Aga Coalbrookdale foundry closure: Heart of industry to beat no more
For the industrial historians, Coalbrookdale is well-nigh sacred. It is here that the world began. The industrial, westernised world, that is.
This is a world which has created untold wealth, built on the back of the millions who have toiled and sweated in factories and foundries and countless industries which can all eventually be traced back to this part of Shropshire.
“Coalbrookdale. Estd. 1709” is emblazoned proudly on the side of an old building at Coalbrookdale Works. Over 300 years of history and continuous working, all now being lost with the closure.
It was here, in that year, that the Quaker ironmaster Abraham Darby I successfully smelted iron ore using coke instead of charcoal as a fuel. This was to revolutionise the industry and paved the way for an explosion in the uses of iron and steel.
Production was now efficient and used an abundant local fuel. The works expanded and the Abraham Darby dynasty was to develop further improvements.
Then in 1779 Abraham Darby III erected the Iron Bridge, the world’s first, and a great advertising symbol for the potential of iron. The beams and ribs may have been cast at Coalbrookdale – there is great debate on the point by those historians.

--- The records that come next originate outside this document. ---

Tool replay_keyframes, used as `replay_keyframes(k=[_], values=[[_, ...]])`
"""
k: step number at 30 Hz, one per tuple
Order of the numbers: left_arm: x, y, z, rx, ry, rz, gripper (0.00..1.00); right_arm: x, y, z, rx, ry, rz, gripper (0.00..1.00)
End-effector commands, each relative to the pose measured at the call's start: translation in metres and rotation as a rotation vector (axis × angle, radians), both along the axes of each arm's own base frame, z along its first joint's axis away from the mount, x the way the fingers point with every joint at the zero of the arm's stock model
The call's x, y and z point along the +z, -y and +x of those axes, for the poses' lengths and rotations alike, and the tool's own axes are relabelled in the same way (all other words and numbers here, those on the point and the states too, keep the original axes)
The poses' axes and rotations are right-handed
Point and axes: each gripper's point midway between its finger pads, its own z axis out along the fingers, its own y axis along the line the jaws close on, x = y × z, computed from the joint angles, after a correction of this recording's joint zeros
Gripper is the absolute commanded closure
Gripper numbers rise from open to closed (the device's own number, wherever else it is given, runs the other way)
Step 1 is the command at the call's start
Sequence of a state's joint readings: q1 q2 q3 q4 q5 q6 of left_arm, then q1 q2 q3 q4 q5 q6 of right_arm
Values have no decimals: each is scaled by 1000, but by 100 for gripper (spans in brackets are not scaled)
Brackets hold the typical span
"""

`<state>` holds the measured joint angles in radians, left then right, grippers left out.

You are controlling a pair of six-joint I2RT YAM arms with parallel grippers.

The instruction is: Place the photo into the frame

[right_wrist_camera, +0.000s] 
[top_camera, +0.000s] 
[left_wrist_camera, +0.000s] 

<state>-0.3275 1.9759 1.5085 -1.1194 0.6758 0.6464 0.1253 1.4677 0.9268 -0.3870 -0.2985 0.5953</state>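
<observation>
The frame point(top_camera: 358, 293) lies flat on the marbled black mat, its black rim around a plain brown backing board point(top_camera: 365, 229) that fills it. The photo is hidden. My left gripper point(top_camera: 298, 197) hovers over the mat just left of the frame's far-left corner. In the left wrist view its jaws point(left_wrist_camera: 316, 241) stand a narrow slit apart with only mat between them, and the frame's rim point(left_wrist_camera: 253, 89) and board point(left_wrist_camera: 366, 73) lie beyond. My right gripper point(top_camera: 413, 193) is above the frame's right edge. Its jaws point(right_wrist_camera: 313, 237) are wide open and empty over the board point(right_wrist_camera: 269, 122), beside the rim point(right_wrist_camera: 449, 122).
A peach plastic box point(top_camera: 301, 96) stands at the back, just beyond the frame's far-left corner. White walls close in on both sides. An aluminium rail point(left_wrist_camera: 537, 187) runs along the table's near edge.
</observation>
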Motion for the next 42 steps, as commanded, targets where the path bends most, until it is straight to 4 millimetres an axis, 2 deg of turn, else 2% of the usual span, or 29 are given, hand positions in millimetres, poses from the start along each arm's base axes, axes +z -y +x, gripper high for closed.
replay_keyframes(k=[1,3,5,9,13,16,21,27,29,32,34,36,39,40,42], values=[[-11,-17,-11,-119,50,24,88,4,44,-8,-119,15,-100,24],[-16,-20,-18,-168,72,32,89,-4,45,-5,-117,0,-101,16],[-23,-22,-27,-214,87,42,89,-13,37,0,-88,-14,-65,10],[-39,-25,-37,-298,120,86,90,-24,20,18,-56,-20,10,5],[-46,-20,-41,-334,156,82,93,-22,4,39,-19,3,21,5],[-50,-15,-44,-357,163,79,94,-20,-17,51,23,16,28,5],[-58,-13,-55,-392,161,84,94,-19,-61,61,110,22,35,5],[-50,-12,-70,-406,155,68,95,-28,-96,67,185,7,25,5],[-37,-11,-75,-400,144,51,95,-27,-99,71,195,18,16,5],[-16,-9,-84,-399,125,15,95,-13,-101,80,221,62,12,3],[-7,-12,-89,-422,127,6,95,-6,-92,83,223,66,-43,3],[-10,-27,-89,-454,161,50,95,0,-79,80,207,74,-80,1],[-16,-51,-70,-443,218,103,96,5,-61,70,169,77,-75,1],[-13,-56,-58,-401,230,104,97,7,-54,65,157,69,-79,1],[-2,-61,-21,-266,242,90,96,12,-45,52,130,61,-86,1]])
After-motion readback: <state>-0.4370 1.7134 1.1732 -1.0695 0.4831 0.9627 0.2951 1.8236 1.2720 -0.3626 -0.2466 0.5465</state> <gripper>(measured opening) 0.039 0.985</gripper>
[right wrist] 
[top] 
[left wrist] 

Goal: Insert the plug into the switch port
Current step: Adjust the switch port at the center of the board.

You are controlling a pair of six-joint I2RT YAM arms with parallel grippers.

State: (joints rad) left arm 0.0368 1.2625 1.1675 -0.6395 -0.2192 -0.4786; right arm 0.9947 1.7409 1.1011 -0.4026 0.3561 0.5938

It was at Coalbrookdale too that Cornish engineer Richard Trevithick built the world’s first steam railway locomotive in 1802.
Generations of workers in “the Dale,” proud of their skills, have followed in the footsteps of this rich heritage. During the war part of the complex was taken over by Fisher & Ludlow, a company from the Birmingham area, and pressed into action making wings for Lancaster bombers.
The last was turned out in June 1945.
The Coalbrookdale Company had become part of Allied Ironfounders, formed in 1929 through a merger of a number of foundries, and it was in the 1950s that pioneering industrial historians began to raise awareness of the works as an industrial heritage site.
That historic original furnace used by the first Abraham Darby had long lain buried under rubble, and at one stage was in danger of being demolished.
But in a major project it was uncovered and showcased in 1959 as part of a small works museum. The furnace and museum were in 1970 incorporated in the new Ironbridge Gorge Museum which had been created in 1967.
The success and expansion of that museum has seen it living cheek-by-jowl next to the working industrial foundry, which ultimately became part of the Aga Rangemaster group and casting the iron for cookers.
Now this living industrial site, which has for so long lived in the shadow of the past, has no future.